Non au système prostitueur

Le 8 mars, journée internationale des droits des femmes, des amies abolitionnistes du système prostitueur ont été insultées, agressées, menacées par des hommes et des femmes qui pensent, croient, hurlent, que la prostitution est un travail et le proxénète un chef d’entreprise. Voici le témoignage de l’une d’entre elles, survivante du système prostitueur :

« Une semaine, déjà, s’est écoulée et un morceau de moi est resté bloqué sur cette statue, Place de la République. Mes bleus aux genoux sont devenus verts, puis jaunes. Le monde continue à tourner et chaque journée apporte son lot de nouvelles infos terrifiantes, des hommes continuent à violer, torturer, prostituer, assassiner des femmes parce qu’elles ont eu le malheur de naître femmes. Le monde continue à tourner et des hommes continuent à menacer, intimider, terroriser, agresser des femmes parce-qu’elles ont le courage d’élever leurs voix et d’agir contre le sort réservé à leurs sœurs, comme Orlane, à Liège, qui a subi d’horribles représailles pour avoir voulu créer une association pour les victimes de viol.

Pendant ce temps, chaque journée s’écoule au rythme des mêmes préoccupations insignifiantes, il faut rendre tel dossier, répondre à untel, prendre le métro pour rentrer à la maison… Le monde continue à tourner, mais sans moi. Au milieu de tout ça, je flotte dans une état étrange, dans une drôle de temporalité, les choses me semblent lointaine, irréelles.

Dans mes oreilles résonne encore le grondement de cette foule haineuse et stupide, assoiffée de sang, que nous avons affrontée dimanche dernier. Les menaces de mort, les insultes misogynes, crachées par des bouches grimaçantes, tordues par la joie cruelle de blesser et d’humilier en meute. Parmi la foule, j’ai cru voir un autre visage qui me hante depuis des années : celui de mon proxénète. J’ai cru le voir ricaner devant ce spectacle, j’ai cru l’entendre me glisser à l’oreille «tu vois, tu peux parler, personne va te croire, t’es qu’une pute, qu’est-ce que tu croyais? ». La haine qui brillait dans les yeux de ces femmes venues pour nous lyncher, je l’ai vue tant de fois dans le regard déshumanisant d’hommes convaincus de pouvoir faire endurer ce qu’ils voulaient à mon petit corps de pute toxicomane adolescente dont ils avaient payé l’accès.
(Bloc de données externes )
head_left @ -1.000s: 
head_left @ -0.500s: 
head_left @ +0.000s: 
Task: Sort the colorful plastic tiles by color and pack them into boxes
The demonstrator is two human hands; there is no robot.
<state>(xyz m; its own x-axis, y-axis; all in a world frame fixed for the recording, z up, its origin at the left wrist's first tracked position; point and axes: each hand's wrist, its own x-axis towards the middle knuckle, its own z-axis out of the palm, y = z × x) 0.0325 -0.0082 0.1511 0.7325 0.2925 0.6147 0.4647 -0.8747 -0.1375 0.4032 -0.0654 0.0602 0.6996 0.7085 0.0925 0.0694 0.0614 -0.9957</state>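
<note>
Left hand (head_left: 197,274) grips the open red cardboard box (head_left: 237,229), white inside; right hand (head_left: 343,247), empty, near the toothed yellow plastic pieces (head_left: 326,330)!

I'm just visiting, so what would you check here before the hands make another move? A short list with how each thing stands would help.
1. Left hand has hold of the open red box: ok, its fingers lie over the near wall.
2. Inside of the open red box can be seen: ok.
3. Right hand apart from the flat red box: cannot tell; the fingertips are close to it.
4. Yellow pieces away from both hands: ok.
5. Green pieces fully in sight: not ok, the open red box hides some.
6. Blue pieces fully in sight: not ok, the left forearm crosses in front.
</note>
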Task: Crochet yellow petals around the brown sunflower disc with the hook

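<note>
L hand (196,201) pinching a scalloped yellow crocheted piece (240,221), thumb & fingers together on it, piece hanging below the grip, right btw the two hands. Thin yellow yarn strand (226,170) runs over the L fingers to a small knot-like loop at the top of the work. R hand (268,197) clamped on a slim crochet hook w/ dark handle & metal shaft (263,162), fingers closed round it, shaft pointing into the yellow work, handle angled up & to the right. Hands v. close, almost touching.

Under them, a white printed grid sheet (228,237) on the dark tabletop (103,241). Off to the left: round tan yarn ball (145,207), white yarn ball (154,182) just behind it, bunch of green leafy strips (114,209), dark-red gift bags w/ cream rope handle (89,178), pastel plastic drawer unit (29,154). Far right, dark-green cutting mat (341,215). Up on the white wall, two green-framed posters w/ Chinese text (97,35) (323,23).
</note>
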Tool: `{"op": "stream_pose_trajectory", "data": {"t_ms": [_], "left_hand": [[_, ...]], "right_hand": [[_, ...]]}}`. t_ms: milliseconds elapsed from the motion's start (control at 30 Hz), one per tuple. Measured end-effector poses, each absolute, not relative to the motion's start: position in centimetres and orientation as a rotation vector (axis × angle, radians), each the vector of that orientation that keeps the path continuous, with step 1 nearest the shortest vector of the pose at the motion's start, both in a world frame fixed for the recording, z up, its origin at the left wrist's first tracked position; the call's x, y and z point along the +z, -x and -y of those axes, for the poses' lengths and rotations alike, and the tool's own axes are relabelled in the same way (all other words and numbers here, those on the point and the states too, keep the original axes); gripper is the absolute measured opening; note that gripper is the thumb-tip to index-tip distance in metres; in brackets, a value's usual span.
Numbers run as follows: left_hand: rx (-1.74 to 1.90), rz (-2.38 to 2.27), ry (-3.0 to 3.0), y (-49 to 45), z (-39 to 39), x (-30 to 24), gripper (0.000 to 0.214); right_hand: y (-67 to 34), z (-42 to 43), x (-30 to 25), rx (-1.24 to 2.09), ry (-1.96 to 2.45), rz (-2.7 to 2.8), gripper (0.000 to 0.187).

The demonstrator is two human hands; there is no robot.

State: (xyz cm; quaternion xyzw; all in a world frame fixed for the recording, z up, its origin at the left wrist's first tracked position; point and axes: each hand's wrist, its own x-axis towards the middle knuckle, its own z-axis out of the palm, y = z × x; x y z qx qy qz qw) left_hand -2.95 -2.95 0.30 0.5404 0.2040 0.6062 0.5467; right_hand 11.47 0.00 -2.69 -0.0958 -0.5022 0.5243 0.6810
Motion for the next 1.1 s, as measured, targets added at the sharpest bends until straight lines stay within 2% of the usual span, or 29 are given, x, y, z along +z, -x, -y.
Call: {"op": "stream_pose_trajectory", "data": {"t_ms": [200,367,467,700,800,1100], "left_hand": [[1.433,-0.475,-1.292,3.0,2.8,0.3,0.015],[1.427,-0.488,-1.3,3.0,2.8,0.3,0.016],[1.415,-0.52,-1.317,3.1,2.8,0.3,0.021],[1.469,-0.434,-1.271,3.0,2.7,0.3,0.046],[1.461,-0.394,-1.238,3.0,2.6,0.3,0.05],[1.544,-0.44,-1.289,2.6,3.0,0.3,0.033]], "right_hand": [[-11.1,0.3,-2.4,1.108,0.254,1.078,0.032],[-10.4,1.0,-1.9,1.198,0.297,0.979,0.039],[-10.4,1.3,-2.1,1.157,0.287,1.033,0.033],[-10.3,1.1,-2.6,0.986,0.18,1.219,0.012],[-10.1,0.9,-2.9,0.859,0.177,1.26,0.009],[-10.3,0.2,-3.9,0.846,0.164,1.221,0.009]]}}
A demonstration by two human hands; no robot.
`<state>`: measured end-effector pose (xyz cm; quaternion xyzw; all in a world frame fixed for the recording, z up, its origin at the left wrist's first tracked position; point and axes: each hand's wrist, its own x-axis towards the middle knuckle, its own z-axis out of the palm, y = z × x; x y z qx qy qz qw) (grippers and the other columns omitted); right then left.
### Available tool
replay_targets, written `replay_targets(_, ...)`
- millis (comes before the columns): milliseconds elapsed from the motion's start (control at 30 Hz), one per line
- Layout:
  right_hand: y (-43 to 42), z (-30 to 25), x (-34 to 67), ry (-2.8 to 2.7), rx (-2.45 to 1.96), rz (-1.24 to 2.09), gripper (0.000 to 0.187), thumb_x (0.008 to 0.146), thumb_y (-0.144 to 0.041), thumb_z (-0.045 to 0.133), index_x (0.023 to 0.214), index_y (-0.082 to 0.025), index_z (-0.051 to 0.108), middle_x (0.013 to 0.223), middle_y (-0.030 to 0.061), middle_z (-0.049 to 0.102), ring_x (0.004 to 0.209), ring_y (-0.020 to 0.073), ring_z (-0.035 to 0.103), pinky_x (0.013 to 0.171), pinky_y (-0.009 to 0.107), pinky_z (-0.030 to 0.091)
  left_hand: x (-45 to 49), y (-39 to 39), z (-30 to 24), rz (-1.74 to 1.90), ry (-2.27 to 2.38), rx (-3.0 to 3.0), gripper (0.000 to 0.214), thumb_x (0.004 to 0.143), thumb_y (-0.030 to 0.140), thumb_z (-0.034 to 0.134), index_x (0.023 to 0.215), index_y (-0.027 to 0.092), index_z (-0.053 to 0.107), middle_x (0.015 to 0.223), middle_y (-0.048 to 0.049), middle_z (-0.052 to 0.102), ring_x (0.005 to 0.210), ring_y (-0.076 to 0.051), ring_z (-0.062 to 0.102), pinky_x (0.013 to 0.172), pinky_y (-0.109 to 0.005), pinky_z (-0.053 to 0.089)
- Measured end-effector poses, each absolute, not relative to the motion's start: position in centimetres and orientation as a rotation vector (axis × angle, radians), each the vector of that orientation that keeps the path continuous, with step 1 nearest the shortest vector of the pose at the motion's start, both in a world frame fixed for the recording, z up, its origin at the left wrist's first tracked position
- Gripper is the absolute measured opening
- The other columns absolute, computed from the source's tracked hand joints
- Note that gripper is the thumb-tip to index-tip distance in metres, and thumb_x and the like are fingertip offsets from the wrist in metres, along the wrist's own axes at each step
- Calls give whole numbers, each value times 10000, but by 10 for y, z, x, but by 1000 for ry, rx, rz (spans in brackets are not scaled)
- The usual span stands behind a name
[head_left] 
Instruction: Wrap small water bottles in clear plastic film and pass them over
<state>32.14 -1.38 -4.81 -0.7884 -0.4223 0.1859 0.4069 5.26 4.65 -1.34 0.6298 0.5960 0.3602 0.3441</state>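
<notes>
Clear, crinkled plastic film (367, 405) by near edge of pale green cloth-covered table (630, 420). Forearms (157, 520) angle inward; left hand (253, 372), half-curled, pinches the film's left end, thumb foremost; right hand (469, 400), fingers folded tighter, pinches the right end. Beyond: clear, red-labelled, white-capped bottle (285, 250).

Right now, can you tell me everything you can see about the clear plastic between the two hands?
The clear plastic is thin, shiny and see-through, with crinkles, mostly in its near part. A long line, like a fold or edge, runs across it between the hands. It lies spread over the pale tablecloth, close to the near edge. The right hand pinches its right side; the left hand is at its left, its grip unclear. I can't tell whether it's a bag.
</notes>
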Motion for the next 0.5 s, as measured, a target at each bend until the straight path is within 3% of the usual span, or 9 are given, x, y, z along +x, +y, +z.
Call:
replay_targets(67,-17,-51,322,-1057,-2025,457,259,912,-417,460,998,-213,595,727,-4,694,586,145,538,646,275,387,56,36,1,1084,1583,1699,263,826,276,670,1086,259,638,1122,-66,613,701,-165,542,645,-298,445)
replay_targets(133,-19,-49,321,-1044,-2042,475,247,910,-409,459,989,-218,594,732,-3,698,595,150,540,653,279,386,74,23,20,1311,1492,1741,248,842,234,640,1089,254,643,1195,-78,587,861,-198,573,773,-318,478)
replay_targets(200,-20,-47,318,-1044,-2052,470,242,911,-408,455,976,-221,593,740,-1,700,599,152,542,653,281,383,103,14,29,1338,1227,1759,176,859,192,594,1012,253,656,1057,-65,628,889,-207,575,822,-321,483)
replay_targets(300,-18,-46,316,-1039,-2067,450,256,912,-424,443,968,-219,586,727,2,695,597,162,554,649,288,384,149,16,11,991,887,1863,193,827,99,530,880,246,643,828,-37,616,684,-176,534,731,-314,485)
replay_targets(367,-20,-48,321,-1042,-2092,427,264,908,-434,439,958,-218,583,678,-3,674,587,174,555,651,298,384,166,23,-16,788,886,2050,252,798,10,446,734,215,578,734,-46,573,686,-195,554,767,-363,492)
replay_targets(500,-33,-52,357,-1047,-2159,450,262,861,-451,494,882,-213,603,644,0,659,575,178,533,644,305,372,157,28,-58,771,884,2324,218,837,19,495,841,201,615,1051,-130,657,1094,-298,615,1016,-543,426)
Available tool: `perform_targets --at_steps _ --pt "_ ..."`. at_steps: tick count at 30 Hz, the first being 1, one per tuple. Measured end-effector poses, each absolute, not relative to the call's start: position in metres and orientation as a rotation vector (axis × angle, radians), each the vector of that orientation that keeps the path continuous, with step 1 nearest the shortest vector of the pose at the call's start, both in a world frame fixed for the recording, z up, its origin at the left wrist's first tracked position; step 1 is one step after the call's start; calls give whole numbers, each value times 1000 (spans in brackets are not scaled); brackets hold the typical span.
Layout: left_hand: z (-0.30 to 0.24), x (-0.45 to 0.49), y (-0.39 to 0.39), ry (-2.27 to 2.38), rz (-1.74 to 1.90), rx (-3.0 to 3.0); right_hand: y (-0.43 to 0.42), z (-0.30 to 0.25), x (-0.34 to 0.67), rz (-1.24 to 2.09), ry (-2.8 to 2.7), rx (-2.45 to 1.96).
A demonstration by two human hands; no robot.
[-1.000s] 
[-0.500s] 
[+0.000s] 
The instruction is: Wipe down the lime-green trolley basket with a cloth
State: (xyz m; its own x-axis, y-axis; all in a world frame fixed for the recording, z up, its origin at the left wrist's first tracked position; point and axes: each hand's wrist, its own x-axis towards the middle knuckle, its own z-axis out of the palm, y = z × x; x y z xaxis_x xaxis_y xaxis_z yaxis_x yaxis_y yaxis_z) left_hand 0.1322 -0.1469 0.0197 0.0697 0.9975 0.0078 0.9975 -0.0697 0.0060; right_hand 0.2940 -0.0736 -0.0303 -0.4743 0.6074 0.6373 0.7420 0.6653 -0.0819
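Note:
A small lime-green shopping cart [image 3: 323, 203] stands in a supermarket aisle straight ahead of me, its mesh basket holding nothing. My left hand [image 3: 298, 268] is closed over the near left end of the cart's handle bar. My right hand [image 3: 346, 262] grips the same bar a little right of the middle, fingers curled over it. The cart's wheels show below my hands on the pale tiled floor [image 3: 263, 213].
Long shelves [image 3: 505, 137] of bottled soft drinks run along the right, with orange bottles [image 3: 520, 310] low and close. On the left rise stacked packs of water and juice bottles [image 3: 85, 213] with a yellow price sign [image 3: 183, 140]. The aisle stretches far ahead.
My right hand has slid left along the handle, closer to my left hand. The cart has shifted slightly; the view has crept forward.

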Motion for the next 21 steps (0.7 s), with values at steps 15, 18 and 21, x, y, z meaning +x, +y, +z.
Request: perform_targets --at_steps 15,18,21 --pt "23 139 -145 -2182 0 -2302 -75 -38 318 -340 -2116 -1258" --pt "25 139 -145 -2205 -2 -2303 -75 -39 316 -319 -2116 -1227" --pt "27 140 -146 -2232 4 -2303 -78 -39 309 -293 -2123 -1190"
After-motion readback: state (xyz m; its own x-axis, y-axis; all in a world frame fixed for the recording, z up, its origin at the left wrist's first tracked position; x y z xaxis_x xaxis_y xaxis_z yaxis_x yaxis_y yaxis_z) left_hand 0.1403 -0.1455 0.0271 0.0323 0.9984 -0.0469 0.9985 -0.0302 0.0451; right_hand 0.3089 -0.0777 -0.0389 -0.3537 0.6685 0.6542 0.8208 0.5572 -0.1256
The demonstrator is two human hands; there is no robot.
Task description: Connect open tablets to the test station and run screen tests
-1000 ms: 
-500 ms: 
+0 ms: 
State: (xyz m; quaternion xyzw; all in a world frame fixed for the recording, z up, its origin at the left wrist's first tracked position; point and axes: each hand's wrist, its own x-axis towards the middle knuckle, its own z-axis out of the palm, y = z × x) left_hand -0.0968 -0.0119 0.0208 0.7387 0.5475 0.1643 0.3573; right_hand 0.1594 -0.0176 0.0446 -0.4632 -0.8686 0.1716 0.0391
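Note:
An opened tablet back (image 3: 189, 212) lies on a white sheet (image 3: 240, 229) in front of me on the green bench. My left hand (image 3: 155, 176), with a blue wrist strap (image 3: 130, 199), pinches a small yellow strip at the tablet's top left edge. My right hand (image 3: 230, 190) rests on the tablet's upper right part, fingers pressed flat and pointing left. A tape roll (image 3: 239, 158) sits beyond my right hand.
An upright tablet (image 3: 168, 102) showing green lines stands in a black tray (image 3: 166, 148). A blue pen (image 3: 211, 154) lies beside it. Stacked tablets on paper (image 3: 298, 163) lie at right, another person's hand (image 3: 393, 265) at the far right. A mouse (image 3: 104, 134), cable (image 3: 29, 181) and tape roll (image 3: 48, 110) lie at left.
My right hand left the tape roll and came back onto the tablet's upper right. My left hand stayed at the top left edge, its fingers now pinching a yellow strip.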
Ce qui m’a fait craquer, ce qui m’a fait m’écrouler en larmes, dimanche dernier, ce n’était pas la peur qui me tenaillait le ventre. Parce-que je ne vais pas mentir, j’étais terrifiée à l’idée qu’un de leurs projectiles ne fasse basculer l’une d’entre nous dans le vide, que quelqu’un sorte une arme pour mettre les menaces de mort à exécution, que celles que je ne voyais pas et qui résistaient courageusement en bas pour empêcher nos assaillants de monter ne soient gravement blessées…

Ce qui m’a fait craquer, c’est l’absurdité de la situation. Je lisais leurs pancartes affichant des slogans contre le viol, leurs banderoles «féministes» brandies fièrement au dessus de leurs têtes, tandis qu’elles étaient en train de reproduire ce qui se fait de pire en terme de machisme, pour défendre ce qui existe de pire en terme de violence misogyne : le système prostitutionnel. Je les ai vues réduire en miettes notre banderole dénonçant des pornographes accusés de traite humaine. Pendant ce temps je pensais aux femmes pour lesquelles j’avais trouvé le courage de venir manifester, je pensais aux 95% de personnes prostituées pour lesquelles chaque jour qui passe représente une succession de viols et la peur permanente d’être agressée, frappée, étranglée, poignardée par un «client». Toujours la même litanie. Je pensais aux femmes que j’ai aimées, aujourd’hui disparues. C’est cela que je n’ai pas supporté.

À ce moment là, j’ai perdu pied. Mon esprit a explosé en un millier de fragments de souvenirs, d’images, de corps et de visages, de sensations, de cris, de larmes et de sang. J’ai réussi à me replier dans un coin, en boule, et j’ai contemplé mon corps recroquevillé sur la statue depuis tout là-haut, dans le ciel bleu où mon esprit s’était réfugié. Je me suis dissociée, exactement comme cela s’est produit la nuit où j’ai subi ce qu’on appelle l’«abattage», cette méthode des proxénètes employée pour briser l’esprit des femmes qu’ils veulent exploiter, et dimanche dernier, vers 15h, le bruit de la foule s’est confondue avec les grognements des hommes fatigués de me violer à tour de rôle. Dans ces moments là, «il y a dix ans» et «aujourd’hui», c’est la même chose.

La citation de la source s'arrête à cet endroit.